Problem to work on >> Which lines run from the line with "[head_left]" through the line with "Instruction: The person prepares" in the entries below? Print them exactly, both ends included, and nothing more.

Data shown >>
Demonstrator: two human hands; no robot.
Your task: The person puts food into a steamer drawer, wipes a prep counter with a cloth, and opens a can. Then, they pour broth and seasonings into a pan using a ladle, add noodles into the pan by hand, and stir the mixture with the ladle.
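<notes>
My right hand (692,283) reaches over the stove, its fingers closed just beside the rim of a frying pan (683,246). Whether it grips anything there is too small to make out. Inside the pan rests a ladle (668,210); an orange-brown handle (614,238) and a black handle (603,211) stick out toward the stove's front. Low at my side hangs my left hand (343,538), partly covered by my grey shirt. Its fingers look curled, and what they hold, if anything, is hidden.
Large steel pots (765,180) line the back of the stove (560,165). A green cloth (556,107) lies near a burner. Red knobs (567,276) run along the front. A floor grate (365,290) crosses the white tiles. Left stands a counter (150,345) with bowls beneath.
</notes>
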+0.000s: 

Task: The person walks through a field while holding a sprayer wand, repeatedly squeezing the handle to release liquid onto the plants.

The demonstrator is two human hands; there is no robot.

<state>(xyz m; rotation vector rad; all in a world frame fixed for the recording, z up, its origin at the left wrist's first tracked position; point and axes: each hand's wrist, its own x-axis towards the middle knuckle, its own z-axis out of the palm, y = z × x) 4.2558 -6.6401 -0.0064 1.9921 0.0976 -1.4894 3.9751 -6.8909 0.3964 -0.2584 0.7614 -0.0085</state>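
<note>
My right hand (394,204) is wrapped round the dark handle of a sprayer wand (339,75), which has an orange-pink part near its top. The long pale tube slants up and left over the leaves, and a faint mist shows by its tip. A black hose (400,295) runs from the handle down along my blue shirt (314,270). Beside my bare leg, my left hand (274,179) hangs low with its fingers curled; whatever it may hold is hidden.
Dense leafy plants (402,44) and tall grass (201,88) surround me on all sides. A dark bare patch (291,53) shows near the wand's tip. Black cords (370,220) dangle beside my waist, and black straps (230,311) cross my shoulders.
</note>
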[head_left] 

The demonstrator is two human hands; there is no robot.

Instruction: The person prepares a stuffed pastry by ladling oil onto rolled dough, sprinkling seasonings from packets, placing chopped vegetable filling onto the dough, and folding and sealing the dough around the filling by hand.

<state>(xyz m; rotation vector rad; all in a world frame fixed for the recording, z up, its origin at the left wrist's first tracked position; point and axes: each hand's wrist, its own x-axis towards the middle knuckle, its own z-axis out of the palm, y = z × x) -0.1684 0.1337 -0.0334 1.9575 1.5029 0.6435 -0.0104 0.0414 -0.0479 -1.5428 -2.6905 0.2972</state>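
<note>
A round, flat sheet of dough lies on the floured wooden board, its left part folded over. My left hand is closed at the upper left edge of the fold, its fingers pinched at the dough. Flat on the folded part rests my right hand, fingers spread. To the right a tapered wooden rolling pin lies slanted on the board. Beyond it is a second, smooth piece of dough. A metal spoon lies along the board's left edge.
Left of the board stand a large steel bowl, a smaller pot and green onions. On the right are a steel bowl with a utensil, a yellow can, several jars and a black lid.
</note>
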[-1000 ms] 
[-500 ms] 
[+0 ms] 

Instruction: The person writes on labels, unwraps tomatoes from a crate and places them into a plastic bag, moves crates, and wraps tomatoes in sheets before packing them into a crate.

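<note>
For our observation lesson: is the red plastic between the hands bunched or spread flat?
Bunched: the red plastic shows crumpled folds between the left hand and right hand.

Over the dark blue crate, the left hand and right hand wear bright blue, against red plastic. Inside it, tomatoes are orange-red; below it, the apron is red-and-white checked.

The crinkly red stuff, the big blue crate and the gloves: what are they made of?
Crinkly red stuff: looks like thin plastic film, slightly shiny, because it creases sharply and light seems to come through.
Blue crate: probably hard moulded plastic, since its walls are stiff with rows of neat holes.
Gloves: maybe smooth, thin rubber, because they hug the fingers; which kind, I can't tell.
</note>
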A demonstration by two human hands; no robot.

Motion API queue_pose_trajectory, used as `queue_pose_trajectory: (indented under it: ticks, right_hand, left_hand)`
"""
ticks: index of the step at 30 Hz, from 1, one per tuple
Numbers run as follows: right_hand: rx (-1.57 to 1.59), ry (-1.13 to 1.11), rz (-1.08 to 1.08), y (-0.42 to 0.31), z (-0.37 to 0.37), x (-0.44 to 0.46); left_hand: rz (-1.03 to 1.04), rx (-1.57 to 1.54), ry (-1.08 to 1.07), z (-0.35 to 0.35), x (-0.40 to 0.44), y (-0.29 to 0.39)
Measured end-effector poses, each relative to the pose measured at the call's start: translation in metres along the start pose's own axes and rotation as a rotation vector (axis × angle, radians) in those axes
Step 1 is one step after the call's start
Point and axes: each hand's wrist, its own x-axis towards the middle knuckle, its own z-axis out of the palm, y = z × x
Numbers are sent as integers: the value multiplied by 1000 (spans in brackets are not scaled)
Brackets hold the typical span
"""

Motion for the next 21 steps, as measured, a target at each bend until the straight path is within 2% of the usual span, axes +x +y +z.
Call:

Response >>
[head_left] 

The demonstrator is two human hands; there is no robot.

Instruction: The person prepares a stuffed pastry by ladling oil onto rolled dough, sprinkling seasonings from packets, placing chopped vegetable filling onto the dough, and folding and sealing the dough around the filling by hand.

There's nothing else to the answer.